Scroll down to see the video below

You get a good view of the wilderness, with the bush lush and green, although we are heading out of rainy season now.

We have been very busy at HERD over the last couple of months with various projects helping to restore the land our elephants roam on and areas where due to various environmental forces, there is little to no vegetation. This lack of foliage leads to mass erosion and to nutrients and top soils being washed away.

We have covered around three hectares with our grasslands rejuvenation project, utilising brushpacking and seed planting to facilitate the growth of new vegetation. We have continued to work on different sections on a weekly basis.

These are all long-term projects, as nothing in nature happens quickly. We have also built several gully plugs on erosion areas to help the process of halting erosion and backfilling sites with material that will facilitate the regrowth of pioneer grass species.

Our grasslands restoration work incorporates the ploughing of barren areas, then using our organic compost from elephant dung and spreading this over the area to put nutrients into the soil. Following this, we plant grass seeds in the same gullies made by the tractor to prevent them being washed away in the rain, and then cover the area intensively with thorn trees to prevent the new grass from being eaten.

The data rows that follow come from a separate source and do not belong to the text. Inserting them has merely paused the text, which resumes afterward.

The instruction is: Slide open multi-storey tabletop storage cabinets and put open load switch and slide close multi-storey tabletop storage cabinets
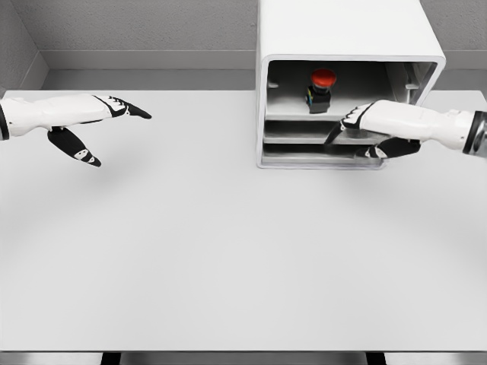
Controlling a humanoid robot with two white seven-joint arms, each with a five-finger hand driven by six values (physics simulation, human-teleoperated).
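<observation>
A white multi-storey cabinet (346, 30) stands at the back of the table, right of the middle. Its top compartment is open at the front, and the load switch (320, 89), black with a red button, stands upright on the top tray. My right hand (358, 133) reaches in from the right to the cabinet's front. Its fingers lie against the middle drawer (304, 131) and its thumb hangs by the lowest drawer's edge (304, 156). It holds nothing I can make out. My left hand (99, 129) hovers open over the table at far left, fingers pointing right.
The white table (228, 251) stretches out wide in front of the cabinet. A grey wall runs along the back, close behind the cabinet.
</observation>
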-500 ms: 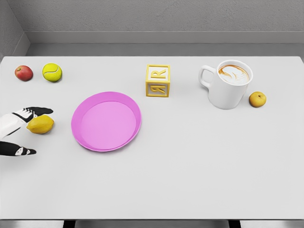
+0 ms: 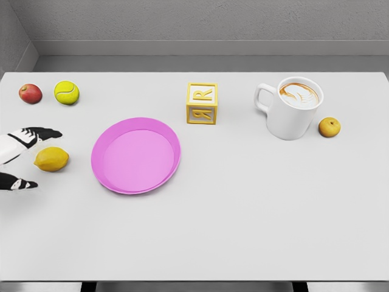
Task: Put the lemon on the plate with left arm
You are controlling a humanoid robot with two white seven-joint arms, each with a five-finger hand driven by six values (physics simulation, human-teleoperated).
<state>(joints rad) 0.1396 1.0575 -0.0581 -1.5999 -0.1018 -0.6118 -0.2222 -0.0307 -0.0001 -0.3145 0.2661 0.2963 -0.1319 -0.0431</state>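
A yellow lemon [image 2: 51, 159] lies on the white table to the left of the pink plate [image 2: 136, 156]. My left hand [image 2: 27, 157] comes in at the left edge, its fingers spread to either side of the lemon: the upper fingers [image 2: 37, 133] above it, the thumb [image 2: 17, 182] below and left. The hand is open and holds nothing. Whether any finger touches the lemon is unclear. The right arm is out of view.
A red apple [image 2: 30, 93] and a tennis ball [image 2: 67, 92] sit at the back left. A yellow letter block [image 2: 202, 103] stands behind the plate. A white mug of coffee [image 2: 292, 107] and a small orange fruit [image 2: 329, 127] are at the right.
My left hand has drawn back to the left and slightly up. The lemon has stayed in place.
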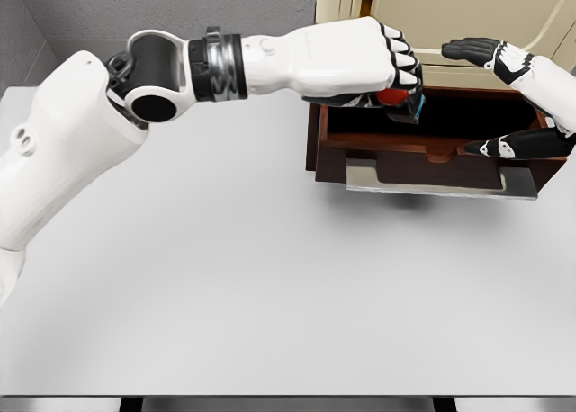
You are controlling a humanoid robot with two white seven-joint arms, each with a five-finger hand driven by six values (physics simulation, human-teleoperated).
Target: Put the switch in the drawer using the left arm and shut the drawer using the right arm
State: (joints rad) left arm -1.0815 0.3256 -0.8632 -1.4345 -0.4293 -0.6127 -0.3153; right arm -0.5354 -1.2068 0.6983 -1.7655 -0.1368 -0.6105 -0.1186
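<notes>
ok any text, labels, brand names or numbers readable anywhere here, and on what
None can be read: no text shows on the left hand, the red and blue switch it holds, the dark brown wooden drawer, the right hand or the white table.

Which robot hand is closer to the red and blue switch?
Left. The left hand is curled around the switch, holding it over the open drawer. The right hand hovers open beside it, over the drawer's right end, not touching the switch.
</notes>
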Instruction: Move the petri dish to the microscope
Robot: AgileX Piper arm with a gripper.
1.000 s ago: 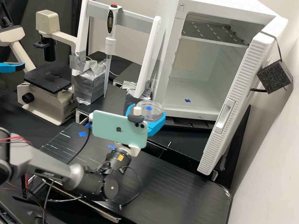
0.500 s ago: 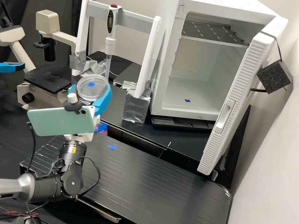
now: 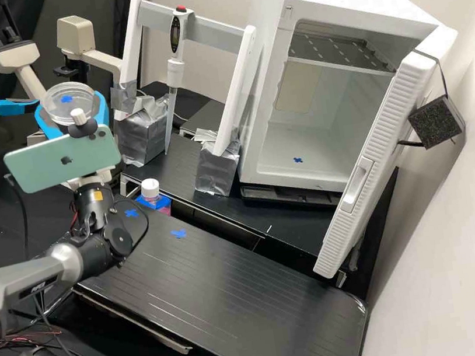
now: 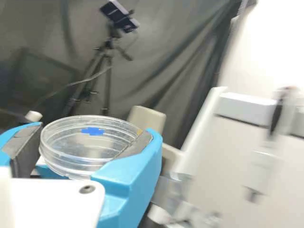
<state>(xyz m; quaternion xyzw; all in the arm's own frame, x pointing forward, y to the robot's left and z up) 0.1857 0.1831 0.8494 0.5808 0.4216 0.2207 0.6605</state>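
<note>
Petri dish point(image 3: 69, 106), clear, blue cross point(image 3: 67, 99)

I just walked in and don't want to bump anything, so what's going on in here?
A robot arm is holding a clear petri dish, gripped between its blue fingers. The dish is held up in the air, overlapping the microscope in the high view, and has not been set down on it. Off to one side, a white cabinet stands with its door open.
</note>
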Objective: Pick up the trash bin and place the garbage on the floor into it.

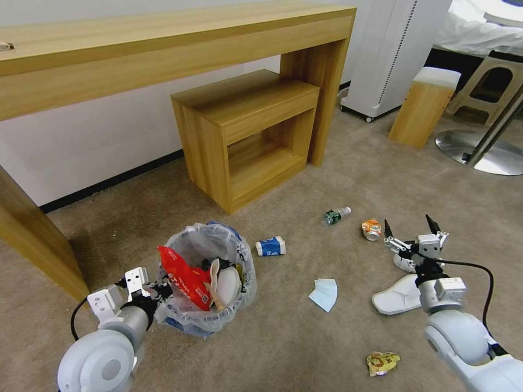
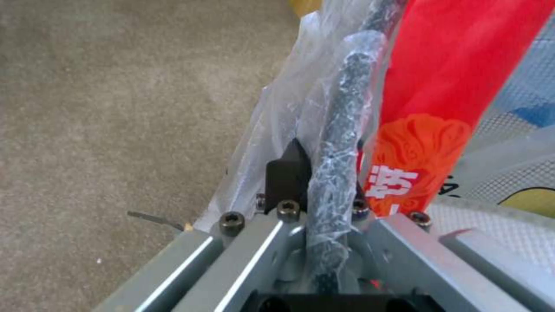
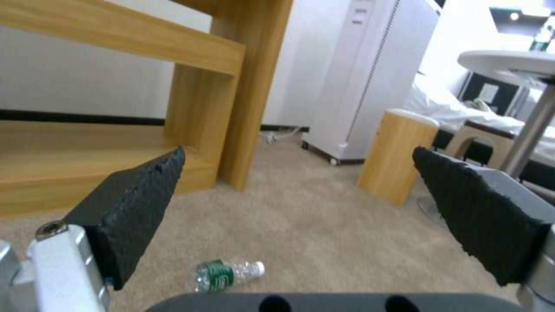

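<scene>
Right fingers: the right gripper hangs with its black pads spread wide and nothing between them
Left fingers: the left gripper is pinched on the bag-wrapped rim of the trash bin, one finger outside and one inside
Bin position: on the beige carpet at the robot's left front, touching the left gripper
Bin look: crinkled clear liner, blue low down, already stuffed with a red wrapper and pale scraps
Key relation: the small bottle lies ahead of and below the right fingertips, roughly centred in the gap; its long axis runs across the gap, cap toward the right finger
Nearer arm: the right, by my reading; the left is tied up with the bin
Other litter: orange can just left of the right gripper, white slipper beneath the right wrist, blue mask, blue-white cup beside the bin, yellow wrapper near the right forearm
Progress: partly done, several pieces still on the floor
</scene>
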Available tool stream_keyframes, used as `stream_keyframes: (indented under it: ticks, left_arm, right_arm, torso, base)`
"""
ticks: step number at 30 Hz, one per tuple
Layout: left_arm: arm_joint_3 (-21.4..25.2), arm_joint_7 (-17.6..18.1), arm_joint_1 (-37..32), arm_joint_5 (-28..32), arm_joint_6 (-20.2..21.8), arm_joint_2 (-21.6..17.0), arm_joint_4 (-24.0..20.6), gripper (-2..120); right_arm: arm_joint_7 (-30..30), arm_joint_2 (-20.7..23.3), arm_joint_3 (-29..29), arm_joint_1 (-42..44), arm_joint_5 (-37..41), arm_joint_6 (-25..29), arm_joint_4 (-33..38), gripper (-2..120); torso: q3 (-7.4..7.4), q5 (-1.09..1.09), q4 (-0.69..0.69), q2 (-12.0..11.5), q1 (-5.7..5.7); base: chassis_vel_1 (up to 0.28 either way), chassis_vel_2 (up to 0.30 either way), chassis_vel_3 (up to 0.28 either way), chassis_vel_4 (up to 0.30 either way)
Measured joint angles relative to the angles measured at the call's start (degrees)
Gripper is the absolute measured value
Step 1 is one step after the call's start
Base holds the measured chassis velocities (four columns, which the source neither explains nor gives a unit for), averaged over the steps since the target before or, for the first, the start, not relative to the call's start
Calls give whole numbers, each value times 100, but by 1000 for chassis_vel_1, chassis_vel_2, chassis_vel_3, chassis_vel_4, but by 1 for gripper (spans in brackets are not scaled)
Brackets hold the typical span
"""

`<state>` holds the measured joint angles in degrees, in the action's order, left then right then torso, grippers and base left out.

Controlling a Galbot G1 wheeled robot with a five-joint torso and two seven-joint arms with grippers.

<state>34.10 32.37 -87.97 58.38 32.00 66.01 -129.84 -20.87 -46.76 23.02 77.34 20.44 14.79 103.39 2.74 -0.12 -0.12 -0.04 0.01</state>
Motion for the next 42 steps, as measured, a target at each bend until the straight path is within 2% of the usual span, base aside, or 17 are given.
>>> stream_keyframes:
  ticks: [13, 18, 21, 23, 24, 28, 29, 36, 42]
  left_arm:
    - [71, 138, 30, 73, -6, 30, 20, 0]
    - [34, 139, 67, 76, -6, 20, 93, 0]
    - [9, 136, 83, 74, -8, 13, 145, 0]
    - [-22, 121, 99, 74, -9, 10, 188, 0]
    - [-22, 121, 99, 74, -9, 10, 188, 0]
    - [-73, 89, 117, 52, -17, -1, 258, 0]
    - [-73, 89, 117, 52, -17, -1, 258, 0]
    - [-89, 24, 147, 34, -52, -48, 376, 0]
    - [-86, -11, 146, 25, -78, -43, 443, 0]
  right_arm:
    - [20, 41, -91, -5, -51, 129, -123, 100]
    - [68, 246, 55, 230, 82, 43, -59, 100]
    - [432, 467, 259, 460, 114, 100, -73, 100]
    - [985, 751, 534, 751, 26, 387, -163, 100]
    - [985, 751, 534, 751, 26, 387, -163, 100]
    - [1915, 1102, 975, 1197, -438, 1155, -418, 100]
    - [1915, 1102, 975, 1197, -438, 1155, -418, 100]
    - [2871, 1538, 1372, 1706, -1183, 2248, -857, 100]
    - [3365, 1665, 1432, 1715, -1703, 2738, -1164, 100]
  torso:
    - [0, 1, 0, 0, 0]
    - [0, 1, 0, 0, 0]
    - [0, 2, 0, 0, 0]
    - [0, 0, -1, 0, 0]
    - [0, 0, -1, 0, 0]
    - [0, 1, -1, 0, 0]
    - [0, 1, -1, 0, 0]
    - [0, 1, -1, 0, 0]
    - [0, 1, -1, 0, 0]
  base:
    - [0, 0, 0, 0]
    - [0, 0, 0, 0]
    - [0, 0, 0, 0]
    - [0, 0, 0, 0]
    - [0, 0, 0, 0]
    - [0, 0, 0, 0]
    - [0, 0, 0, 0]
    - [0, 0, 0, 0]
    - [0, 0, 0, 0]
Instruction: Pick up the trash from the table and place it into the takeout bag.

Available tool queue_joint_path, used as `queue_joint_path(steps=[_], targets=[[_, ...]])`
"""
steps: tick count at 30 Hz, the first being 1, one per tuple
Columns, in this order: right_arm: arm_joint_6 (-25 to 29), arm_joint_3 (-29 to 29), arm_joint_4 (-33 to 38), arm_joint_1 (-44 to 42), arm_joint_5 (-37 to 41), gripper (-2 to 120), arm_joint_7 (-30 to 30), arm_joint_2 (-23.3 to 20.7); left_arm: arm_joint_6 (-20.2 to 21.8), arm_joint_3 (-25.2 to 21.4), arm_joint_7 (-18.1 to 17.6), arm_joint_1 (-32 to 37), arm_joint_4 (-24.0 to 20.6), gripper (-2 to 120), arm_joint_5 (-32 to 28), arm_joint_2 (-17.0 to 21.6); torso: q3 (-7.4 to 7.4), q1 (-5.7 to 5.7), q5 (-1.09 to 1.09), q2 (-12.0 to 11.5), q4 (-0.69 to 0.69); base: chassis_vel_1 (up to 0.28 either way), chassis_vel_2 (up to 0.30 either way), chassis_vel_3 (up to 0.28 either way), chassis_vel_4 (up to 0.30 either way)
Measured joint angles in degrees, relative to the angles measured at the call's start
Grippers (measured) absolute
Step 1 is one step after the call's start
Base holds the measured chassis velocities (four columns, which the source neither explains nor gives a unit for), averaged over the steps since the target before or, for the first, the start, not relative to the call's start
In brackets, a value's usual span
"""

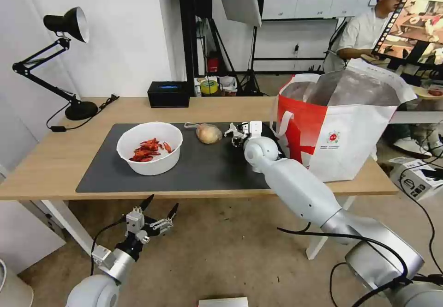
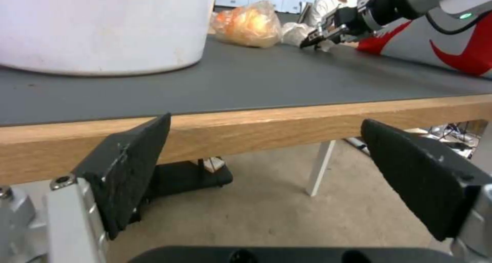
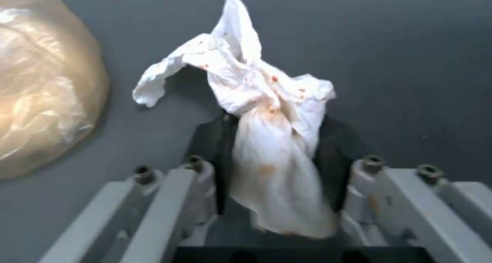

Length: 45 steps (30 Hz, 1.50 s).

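The crumpled white tissue [image 3: 266, 113], speckled with reddish stains, is pinched between the two black fingers [image 3: 213, 155] of the right gripper [image 1: 236, 137], which are closed on its lower half while its loose ends stick out past the fingertips above the dark grey mat [image 1: 198, 168]. It sits just beside the knotted clear bag [image 1: 208, 133] with its yellowish lump, on the side toward the takeout bag [image 1: 341, 131]. The takeout bag stands upright and open at the mat's far-right edge on the desk [image 1: 50, 159], its foil lining showing. On the other side of the knotted bag, well apart from it, rests the white bowl [image 1: 150, 147] of red crayfish shells. The left gripper [image 1: 159, 207] hangs below the desk's front edge, beneath the bowl, its fingers [image 2: 128, 170] spread wide and holding nothing.
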Motion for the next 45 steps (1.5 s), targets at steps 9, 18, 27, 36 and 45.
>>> queue_joint_path(steps=[9, 18, 27, 36, 45], targets=[[1.39, -0.13, 2.88, -0.94, 0.32, 0, -1.92, -1.22, -0.25, 0.0, -0.12, 0.21, 0.14, 100, 0.23, -0.35, 0.0, 0.0, 0.0, 0.0, 0.0, 0.0, 0.0, 0.0, 0.0], [3.04, 1.2, 17.63, -5.31, 1.77, 0, -3.66, -6.31, -0.52, -0.57, -0.3, 0.85, -0.87, 100, 0.29, -0.41, 0.0, 0.0, 0.0, 0.0, -0.01, 0.0, 0.0, 0.0, 0.0], [3.75, 7.13, 36.42, -14.66, 1.45, 0, -2.45, -10.76, -0.52, -0.43, -0.5, 1.66, -2.08, 100, 0.87, -1.13, -0.01, 0.0, 0.01, 0.0, 0.0, 0.0, 0.0, 0.0, 0.0], [6.46, 16.41, 48.6, -19.48, 1.56, 0, -3.34, -18.45, -0.38, 0.42, -2.0, 1.86, -2.78, 100, 2.04, -1.56, -0.01, 0.0, 0.01, 0.0, -0.01, 0.0, 0.0, 0.0, 0.0], [6.74, 29.01, 53.21, -19.53, 7.73, 0, -2.58, -27.13, -0.19, 1.74, -2.2, 1.93, -3.78, 100, 2.94, -2.13, -0.01, 0.01, 0.01, 0.0, -0.01, 0.0, 0.0, 0.0, 0.0]])
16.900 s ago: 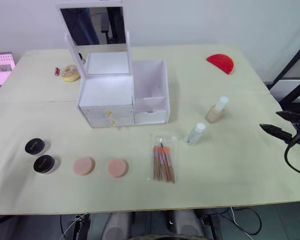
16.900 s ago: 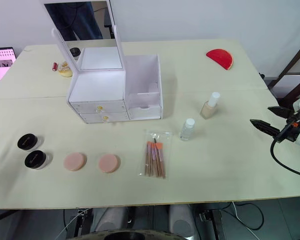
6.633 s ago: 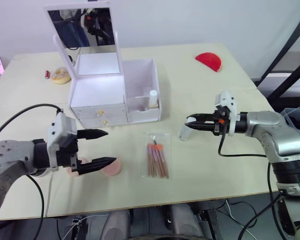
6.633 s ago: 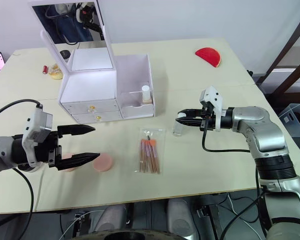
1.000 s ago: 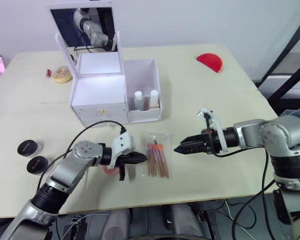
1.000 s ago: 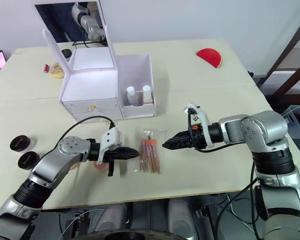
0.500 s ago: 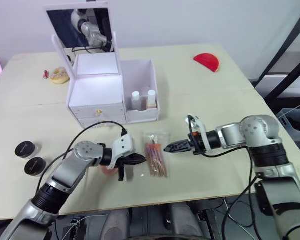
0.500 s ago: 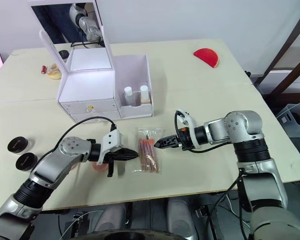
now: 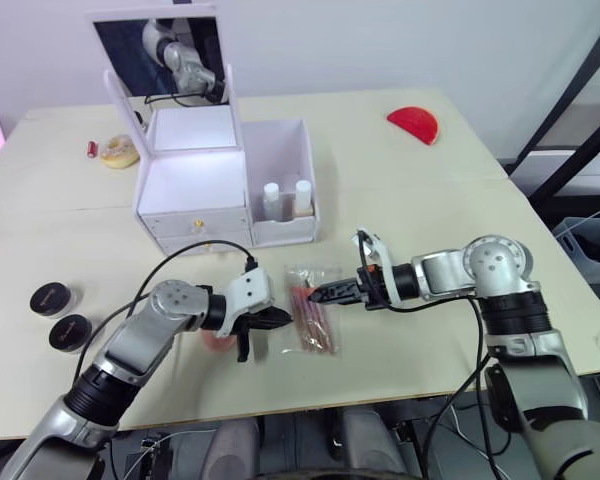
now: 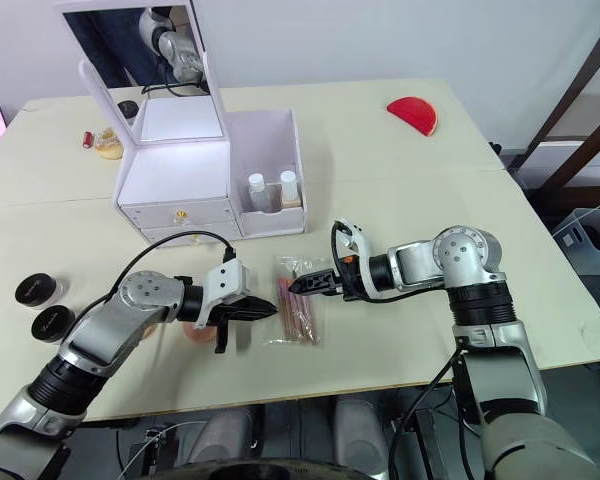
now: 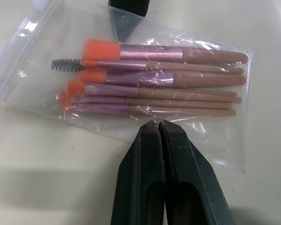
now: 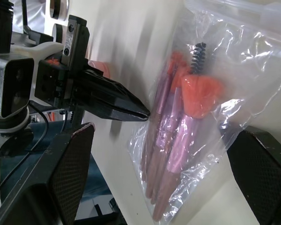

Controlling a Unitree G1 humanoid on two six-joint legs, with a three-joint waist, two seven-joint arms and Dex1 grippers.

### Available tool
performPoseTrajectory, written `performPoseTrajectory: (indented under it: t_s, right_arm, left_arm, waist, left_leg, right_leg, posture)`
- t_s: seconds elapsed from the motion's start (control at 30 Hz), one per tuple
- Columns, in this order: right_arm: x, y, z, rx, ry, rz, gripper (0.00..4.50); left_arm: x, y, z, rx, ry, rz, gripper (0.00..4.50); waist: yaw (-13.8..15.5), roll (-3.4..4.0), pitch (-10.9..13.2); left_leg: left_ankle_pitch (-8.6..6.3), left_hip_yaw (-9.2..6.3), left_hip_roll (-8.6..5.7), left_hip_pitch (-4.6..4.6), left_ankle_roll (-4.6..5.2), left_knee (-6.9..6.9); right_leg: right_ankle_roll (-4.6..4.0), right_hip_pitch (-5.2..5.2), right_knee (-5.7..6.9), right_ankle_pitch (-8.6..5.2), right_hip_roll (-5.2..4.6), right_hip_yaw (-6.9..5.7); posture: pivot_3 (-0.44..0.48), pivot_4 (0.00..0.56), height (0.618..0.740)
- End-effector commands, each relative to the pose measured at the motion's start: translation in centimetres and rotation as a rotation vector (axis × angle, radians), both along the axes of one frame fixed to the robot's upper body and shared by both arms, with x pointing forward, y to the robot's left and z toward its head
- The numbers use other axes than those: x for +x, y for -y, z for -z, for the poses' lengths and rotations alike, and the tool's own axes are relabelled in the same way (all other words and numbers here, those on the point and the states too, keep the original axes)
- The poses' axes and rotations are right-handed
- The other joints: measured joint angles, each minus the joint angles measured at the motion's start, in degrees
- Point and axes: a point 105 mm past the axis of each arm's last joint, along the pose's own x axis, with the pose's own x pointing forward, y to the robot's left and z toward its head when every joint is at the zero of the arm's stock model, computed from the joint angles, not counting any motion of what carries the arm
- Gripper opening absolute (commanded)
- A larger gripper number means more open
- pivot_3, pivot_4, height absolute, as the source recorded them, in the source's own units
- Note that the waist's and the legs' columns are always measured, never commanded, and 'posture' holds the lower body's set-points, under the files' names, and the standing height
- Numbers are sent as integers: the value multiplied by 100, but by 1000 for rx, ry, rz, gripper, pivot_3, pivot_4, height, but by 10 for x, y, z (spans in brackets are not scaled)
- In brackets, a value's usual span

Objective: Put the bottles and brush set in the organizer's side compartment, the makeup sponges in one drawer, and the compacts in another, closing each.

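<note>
A pale table (image 9: 460,180) fills the frame; a white organizer (image 9: 220,185) with a raised mirror lid stands in the upper left, and two bottles (image 9: 287,198) stand upright in its side compartment; both drawers look shut. Just below centre lies the brush set (image 9: 310,318), pink-handled brushes with orange tips in a clear plastic bag, flat on the table. The left gripper (image 11: 158,129) reaches in from the lower left, its two black fingers pressed together, tips at the bag's near edge. The right gripper (image 10: 298,284) reaches in from the right, fingers spread wide at the bag's top end, holding nothing. A pink makeup sponge (image 9: 216,341) shows partly beneath the left gripper; two black compacts (image 9: 56,315) sit at the left edge; a red half-round object (image 9: 413,124) lies at the upper right.
</note>
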Motion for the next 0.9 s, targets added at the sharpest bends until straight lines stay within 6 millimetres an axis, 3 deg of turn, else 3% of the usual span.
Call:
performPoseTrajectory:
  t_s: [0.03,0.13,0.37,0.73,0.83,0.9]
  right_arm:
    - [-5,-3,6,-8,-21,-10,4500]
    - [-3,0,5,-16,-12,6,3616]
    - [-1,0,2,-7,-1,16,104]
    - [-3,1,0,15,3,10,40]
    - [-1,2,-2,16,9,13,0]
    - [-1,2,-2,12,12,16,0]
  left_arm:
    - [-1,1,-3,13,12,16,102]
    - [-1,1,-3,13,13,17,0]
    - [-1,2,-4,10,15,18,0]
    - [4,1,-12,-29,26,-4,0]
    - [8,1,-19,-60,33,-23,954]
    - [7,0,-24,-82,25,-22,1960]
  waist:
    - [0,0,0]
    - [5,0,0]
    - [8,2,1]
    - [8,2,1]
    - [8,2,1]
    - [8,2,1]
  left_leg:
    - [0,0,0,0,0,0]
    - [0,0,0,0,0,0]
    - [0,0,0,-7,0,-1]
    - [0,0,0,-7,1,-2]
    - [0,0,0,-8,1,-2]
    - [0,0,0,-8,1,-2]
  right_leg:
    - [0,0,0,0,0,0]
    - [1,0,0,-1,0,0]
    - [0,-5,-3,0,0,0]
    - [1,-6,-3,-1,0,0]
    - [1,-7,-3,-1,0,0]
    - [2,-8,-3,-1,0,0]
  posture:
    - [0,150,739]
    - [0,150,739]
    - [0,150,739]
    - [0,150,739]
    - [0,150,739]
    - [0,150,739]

One of the other methods we use to curb erosion on various sites is the use of gully plugs. These are implemented in erosion channels at various points to slow down the flow of water and prevent important soils and materials from being washed away.

It helps build up material behind the gully plug to stop erosion and create material for plants to take root in. The gully plugs are in place, helping us to make use of natural materials in our mission to stop erosion.

We are confident in these measures to help restore our land and better look after the elephants’ home.